Strike has launched Bitcoin-backed loans that the company says come with no scheduled liquidations, offering BTC holders a way to access cash without selling their holdings. Strike rolls out
Strike has launched Bitcoin-backed loans that the company says come with no scheduled liquidations, offering BTC holders a way to access cash without selling their holdings.
Strike rolls out Bitcoin-backed lending
Strike is introducing a lending product that allows users to borrow against their Bitcoin. The company describes the offering on its dedicated lending page, positioning the loans as a way for holders to unlock liquidity while maintaining exposure to BTC. For related coverage, see OKX Launches OKX AI Marketplace for Onchain AI Agents.
The product arrives as financial platforms increasingly look to serve long-term Bitcoin holders. Similar to how Robinhood launched its own blockchain to expand crypto services, Strike is broadening its product suite beyond payments into lending.
Details beyond what Strike has published remain limited. The research supporting this article is incomplete, so readers should treat specifics about loan terms, interest rates, and eligibility as preliminary until independently confirmed.
What no scheduled liquidations means in Strike's pitch
The headline feature is Strike's claim that these loans carry no scheduled liquidations. In typical crypto-collateralized lending, borrowers face margin calls or automatic liquidation if the value of their collateral drops below a set threshold. This mechanism has historically triggered cascading sell-offs during sharp BTC drawdowns, as seen when Bitcoin dropped below $72K and triggered $293 million in crypto liquidations.
Strike describes its approach as "volatility-proof" lending in its FAQ materials. The company frames the structure as one that does not force borrowers into liquidation on a fixed schedule, though the exact mechanics of how risk is managed on Strike's side are not fully detailed in currently available materials.
Borrowers should note that "no scheduled liquidations" does not necessarily mean zero risk of collateral loss. The specific conditions under which Strike might take action on collateral, and how the company hedges its own exposure, are important details that prospective users should verify directly before committing funds.
Why the launch matters for Bitcoin holders now
The core appeal is straightforward: borrowing against BTC lets holders access dollars without triggering a taxable sale event or giving up future upside. For long-term holders who view Bitcoin as a savings asset, this type of product addresses a real friction point.

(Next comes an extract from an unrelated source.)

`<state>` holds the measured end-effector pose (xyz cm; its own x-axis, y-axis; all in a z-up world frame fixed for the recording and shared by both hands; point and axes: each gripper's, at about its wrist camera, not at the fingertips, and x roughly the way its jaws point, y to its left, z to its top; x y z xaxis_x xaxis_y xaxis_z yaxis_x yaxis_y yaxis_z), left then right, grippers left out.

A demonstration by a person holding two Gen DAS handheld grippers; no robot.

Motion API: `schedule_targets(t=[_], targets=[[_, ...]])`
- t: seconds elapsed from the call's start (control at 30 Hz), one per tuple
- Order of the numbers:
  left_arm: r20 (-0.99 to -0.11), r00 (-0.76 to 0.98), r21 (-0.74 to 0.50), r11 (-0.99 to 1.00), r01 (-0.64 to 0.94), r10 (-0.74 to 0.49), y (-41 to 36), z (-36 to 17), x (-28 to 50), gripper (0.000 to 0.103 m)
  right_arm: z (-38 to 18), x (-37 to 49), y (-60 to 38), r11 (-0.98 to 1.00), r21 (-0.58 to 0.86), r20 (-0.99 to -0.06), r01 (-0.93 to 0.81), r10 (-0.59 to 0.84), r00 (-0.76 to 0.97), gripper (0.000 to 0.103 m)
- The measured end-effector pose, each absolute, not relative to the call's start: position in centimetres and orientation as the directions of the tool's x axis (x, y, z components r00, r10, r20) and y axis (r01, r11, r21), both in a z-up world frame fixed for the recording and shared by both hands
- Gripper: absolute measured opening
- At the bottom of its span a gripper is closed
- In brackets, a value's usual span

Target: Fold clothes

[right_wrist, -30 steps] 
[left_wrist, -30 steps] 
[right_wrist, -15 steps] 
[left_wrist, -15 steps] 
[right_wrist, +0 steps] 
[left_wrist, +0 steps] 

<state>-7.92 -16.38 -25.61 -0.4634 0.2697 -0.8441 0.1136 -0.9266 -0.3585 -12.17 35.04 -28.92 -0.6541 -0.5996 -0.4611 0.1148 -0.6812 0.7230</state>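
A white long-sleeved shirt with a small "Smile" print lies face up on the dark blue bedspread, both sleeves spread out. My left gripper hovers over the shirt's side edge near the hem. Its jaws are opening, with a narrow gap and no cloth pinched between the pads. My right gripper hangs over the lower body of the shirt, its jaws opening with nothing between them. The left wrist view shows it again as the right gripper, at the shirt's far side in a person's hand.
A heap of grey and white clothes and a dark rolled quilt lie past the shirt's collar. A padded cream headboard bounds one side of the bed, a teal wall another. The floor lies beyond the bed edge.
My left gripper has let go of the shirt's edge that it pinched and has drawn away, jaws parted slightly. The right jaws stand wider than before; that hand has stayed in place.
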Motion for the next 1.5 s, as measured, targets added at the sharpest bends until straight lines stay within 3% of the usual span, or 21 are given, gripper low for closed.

There is no verified market reaction or adoption data available for this launch. Price data and sentiment indicators were not successfully retrieved during the research phase, so any claims about how the market has responded would be speculative.

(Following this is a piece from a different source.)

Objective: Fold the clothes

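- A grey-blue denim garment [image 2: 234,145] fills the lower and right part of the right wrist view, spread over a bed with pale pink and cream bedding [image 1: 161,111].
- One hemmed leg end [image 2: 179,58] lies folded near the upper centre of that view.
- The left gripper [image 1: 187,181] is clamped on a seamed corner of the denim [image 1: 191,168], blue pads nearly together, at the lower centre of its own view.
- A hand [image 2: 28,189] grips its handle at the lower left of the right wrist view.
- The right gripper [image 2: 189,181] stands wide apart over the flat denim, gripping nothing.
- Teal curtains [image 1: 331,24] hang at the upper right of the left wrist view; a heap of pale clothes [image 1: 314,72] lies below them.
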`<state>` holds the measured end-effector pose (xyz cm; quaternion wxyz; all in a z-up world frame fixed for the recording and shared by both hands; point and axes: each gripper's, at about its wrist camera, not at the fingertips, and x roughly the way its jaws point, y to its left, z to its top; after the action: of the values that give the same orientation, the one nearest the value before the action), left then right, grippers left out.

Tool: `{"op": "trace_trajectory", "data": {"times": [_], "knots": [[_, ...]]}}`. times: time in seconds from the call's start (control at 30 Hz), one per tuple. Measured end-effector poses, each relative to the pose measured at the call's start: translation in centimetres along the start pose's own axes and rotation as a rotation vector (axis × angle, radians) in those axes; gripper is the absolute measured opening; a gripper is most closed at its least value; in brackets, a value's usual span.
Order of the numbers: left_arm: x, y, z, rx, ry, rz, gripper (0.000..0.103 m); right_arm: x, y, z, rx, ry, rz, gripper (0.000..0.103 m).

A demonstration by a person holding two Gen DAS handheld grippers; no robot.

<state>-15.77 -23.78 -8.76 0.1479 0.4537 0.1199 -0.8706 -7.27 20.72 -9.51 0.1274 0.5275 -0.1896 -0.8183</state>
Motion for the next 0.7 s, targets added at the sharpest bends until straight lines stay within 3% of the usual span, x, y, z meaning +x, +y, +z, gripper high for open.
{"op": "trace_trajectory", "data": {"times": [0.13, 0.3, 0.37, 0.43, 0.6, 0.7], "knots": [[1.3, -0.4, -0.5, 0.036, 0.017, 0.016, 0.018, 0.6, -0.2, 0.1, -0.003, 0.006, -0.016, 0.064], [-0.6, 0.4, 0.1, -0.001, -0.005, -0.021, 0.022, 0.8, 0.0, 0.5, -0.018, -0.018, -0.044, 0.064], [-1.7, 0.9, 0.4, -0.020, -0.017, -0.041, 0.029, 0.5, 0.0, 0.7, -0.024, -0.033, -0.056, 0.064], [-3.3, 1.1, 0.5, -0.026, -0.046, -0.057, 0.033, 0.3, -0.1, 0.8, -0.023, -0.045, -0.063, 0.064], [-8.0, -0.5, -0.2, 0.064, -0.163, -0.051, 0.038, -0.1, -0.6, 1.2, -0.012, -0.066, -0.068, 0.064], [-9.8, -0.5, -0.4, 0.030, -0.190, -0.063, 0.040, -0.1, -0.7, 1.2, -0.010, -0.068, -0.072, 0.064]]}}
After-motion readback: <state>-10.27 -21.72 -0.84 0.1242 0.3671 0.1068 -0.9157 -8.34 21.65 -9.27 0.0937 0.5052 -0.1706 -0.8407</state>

The launch comes as other major platforms, including Schwab's thinkorswim expanding into crypto futures and Baillie Gifford launching yield products on Ethereum, are deepening their crypto financial products. Strike's entry into lending signals continued institutional-grade product development in the Bitcoin ecosystem.

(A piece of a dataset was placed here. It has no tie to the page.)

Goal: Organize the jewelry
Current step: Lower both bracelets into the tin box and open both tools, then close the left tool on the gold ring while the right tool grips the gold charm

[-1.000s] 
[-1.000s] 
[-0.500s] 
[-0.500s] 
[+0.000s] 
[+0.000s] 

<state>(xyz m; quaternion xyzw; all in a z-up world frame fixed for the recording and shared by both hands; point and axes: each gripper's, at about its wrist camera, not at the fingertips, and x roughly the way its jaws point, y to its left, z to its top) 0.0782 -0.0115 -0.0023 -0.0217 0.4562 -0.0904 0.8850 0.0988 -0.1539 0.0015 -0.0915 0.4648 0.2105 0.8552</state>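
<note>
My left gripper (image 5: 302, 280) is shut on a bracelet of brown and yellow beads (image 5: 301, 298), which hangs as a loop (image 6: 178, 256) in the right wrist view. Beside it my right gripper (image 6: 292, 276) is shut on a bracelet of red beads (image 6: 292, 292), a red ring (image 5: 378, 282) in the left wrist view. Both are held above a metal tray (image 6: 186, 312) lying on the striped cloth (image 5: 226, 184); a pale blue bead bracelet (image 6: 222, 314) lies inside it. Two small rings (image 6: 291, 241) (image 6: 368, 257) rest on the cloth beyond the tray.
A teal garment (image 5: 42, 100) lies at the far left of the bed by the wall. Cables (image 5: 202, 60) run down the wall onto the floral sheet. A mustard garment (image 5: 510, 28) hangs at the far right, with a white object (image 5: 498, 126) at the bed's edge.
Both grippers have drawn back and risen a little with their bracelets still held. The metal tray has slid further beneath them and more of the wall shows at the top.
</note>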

Readers considering the product should watch for fuller disclosure of loan terms, borrower eligibility requirements, geographic availability, and any conditions that could affect collateral, all of which remain to be confirmed as Strike rolls out the service.
Disclaimer: This article is for informational purposes only and does not constitute financial or investment advice. Cryptocurrency and digital asset markets carry significant risk. Always do your own research before making decisions.